A tecnologia empregada combina ferramentas automatizadas com intervenção humana qualificada. Essa abordagem híbrida permite detectar, filtrar e bloquear mensagens racistas, discriminatórias ou ameaçadoras com mais precisão. O sistema também protege os seguidores dos atletas da exposição indesejada a conteúdo abusivo.
Processo de análise e ação
Do total de conteúdo analisado durante a fase de grupos, 225 mil publicações foram selecionadas para revisão humana detalhada. Desse contingente, os moderadores especializados classificaram 89 mil como abusivas e implementaram medidas corretivas ou punitivas.
Além disso, aproximadamente mil contas foram encaminhadas para investigações mais aprofundadas, indicando a existência de padrões coordenados de abuso. As ferramentas de moderação automatizadas também ocultaram cerca de 181 mil comentários de ódio nas contas das seleções nacionais, impedindo sua visualização por usuários comuns.
Volume amplo de moderação
O volume total de conteúdo moderado durante a fase de grupos alcançou patamares extraordinários. Mais de dois milhões de comentários foram revisados e moderados, incluindo spam, conteúdo gerado por bots e publicações de contas falsas. Esse número representa um crescimento de quatro vezes em comparação com o registro de 2022.
A Fifa atribui parte desse aumento ao formato ampliado do torneio atual, que conta com 48 seleções em lugar das 32 que participaram da edição anterior. A expansão da competição amplia naturalmente o volume de conteúdo gerado e discutido nas redes sociais.

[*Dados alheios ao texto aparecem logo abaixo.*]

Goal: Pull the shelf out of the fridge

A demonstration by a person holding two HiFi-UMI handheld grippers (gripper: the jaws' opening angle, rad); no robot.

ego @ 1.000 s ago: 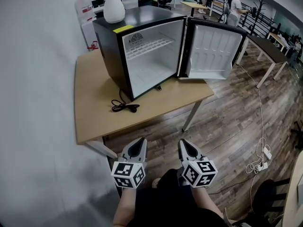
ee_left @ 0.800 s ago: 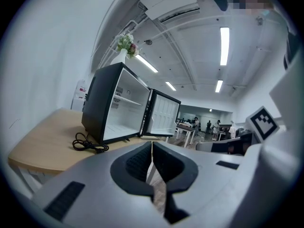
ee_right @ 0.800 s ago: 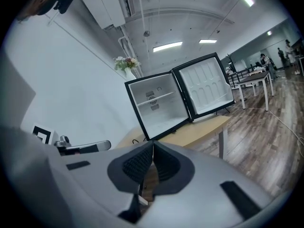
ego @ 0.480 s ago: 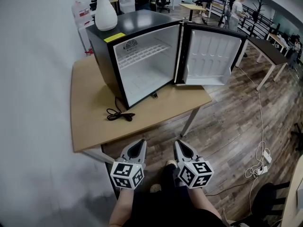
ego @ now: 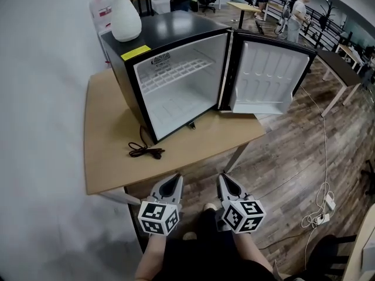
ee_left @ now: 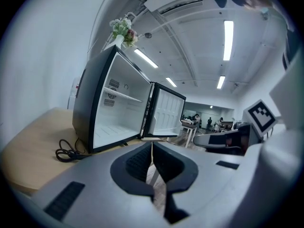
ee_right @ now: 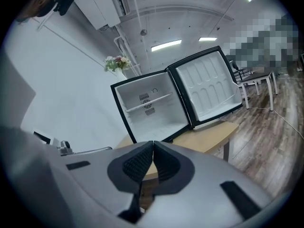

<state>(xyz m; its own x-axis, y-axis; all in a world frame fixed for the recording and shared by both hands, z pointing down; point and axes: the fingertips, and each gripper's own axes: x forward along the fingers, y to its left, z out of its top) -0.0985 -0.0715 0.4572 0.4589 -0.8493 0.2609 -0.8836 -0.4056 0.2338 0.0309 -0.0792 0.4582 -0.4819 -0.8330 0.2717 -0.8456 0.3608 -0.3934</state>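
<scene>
Wire shelf (ego: pixel 176 74) inside open fridge (ego: pixel 176 29), at 12 o'clock, well apart from left gripper (ego: pixel 174 180) and right gripper (ego: pixel 225 178); both jaw pairs pressed together, empty.

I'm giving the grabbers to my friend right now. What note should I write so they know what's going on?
Left gripper: jaws shut, empty, held short of the table.
Right gripper: jaws shut, empty, beside the left one.
Fridge stands on the table with its door open to the right. The wire shelf sits inside, high up.
Done: the door is open.
Left: reach in, grip the shelf's front edge and pull it out. Avoid the power cord lying in front of the fridge.
</scene>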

Colaboração com autoridades
Como parte da evolução estratégica do SMPS, o serviço também coleta e organiza evidências para disponibilização às autoridades policiais competentes. Esse trabalho colaborativo aponta para uma abordagem mais integrada no combate ao abuso online.
Mais de cem casos foram identificados que preenchem os critérios legais necessários para abertura de processos judiciais contra os responsáveis pelos ataques. Essa iniciativa representa um esforço concreto em direção à responsabilização criminal dos infratores.
Casos concretos de abuso
O abuso online na Copa do Mundo não permaneceu abstrato: jogadores reais sofreram ataques diretos. Os atletas holandeses Justin Kluivert, Quinten Timber e Crysencio Summerville foram alvo de insultos racistas nas redes sociais após desperdiçarem cobranças de pênalti na derrota para o Marrocos. Esses incidentes exemplificam como o problema ultrapassa números e estatísticas para afetar pessoas reais envolvidas no torneio.